[Given material Boundary: Start]
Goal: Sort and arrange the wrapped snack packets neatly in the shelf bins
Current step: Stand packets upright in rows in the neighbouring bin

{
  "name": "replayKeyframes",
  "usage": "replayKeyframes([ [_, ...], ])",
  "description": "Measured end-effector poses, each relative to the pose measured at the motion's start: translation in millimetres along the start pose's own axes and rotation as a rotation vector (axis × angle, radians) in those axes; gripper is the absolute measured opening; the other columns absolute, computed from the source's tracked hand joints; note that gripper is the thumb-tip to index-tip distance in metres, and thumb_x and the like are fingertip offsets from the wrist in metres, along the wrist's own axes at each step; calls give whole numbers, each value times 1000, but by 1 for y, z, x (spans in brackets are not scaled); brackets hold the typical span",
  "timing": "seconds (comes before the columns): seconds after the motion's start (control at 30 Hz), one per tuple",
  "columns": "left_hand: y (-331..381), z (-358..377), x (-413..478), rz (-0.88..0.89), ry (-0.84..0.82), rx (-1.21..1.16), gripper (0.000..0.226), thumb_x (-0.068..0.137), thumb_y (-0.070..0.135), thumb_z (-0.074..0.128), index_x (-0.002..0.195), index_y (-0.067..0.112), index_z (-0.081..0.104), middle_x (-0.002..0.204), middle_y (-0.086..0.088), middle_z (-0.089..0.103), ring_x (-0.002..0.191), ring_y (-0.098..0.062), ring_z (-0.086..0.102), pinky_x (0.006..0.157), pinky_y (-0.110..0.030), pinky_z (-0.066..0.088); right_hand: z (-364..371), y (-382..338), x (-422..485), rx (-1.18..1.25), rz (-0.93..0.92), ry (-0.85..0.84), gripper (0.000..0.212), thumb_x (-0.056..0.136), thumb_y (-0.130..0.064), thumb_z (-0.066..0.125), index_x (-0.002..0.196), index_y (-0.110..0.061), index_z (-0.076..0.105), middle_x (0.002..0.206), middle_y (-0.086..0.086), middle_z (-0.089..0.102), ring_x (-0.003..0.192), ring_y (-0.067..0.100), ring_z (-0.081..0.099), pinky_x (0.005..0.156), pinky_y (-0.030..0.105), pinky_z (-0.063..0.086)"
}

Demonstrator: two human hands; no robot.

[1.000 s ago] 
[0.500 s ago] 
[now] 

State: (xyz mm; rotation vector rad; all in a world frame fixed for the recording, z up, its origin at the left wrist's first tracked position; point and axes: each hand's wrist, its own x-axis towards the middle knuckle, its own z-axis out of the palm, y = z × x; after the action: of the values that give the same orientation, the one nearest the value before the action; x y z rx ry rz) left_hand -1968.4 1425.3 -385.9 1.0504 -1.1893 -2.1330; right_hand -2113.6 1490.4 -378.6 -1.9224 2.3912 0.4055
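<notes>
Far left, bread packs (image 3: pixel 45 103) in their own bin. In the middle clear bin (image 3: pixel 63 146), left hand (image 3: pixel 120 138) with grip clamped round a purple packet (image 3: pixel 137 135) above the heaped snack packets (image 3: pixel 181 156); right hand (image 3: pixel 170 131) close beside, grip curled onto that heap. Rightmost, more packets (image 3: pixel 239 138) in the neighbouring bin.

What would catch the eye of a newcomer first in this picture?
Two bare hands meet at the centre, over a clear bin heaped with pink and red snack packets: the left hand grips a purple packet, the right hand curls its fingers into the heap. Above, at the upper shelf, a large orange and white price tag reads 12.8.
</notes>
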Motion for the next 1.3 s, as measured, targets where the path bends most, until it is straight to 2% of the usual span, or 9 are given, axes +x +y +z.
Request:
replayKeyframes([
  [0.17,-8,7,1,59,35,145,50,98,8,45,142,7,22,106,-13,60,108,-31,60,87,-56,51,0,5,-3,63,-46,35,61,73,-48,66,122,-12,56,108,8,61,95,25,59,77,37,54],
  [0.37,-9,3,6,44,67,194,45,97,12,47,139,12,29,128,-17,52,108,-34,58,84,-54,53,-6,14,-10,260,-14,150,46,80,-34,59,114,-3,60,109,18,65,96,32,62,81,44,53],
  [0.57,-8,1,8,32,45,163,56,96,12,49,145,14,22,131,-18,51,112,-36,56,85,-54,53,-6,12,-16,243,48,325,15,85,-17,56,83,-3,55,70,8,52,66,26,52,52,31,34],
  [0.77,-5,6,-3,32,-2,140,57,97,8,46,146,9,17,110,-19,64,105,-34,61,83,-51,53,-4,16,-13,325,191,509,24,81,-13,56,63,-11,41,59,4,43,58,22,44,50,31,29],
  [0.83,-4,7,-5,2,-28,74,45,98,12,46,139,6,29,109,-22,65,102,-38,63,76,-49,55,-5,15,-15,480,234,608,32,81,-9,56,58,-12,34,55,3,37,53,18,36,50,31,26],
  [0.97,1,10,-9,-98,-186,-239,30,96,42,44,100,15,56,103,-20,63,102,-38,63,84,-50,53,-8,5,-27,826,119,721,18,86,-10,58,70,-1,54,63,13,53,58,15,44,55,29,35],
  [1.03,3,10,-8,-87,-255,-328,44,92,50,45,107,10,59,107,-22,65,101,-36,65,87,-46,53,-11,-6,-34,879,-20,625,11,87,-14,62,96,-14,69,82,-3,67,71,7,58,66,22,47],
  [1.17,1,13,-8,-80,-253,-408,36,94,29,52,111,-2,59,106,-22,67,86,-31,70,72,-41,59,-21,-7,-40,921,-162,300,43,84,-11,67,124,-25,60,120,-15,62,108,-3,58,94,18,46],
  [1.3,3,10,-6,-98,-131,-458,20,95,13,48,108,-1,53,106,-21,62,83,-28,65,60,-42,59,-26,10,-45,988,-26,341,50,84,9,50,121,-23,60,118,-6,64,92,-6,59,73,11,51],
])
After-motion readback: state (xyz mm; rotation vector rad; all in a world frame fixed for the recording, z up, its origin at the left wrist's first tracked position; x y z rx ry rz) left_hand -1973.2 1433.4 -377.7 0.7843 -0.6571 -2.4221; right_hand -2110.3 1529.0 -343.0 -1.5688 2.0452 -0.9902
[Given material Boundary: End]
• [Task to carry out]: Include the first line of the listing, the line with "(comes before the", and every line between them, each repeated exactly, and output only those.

• [Answer box]:
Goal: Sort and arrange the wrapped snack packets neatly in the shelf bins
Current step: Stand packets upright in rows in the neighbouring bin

{
  "name": "replayKeyframes",
  "usage": "replayKeyframes([ [_, ...], ])",
  "description": "Measured end-effector poses, each relative to the pose measured at the motion's start: translation in millimetres along the start pose's own axes and rotation as a rotation vector (axis × angle, radians) in those axes; gripper is the absolute measured opening; the other columns absolute, computed from the source's tracked hand joints; note that gripper is the thumb-tip to index-tip distance in metres, and thumb_x and the like are fingertip offsets from the wrist in metres, along the wrist's own axes at each step; calls give whole numbers, each value times 1000, but by 1 for y, z, x (spans in brackets are not scaled); brackets hold the typical span",
  "timing": "seconds (comes before the columns): seconds after the motion's start (control at 30 Hz), one per tuple",

The answer is now complete.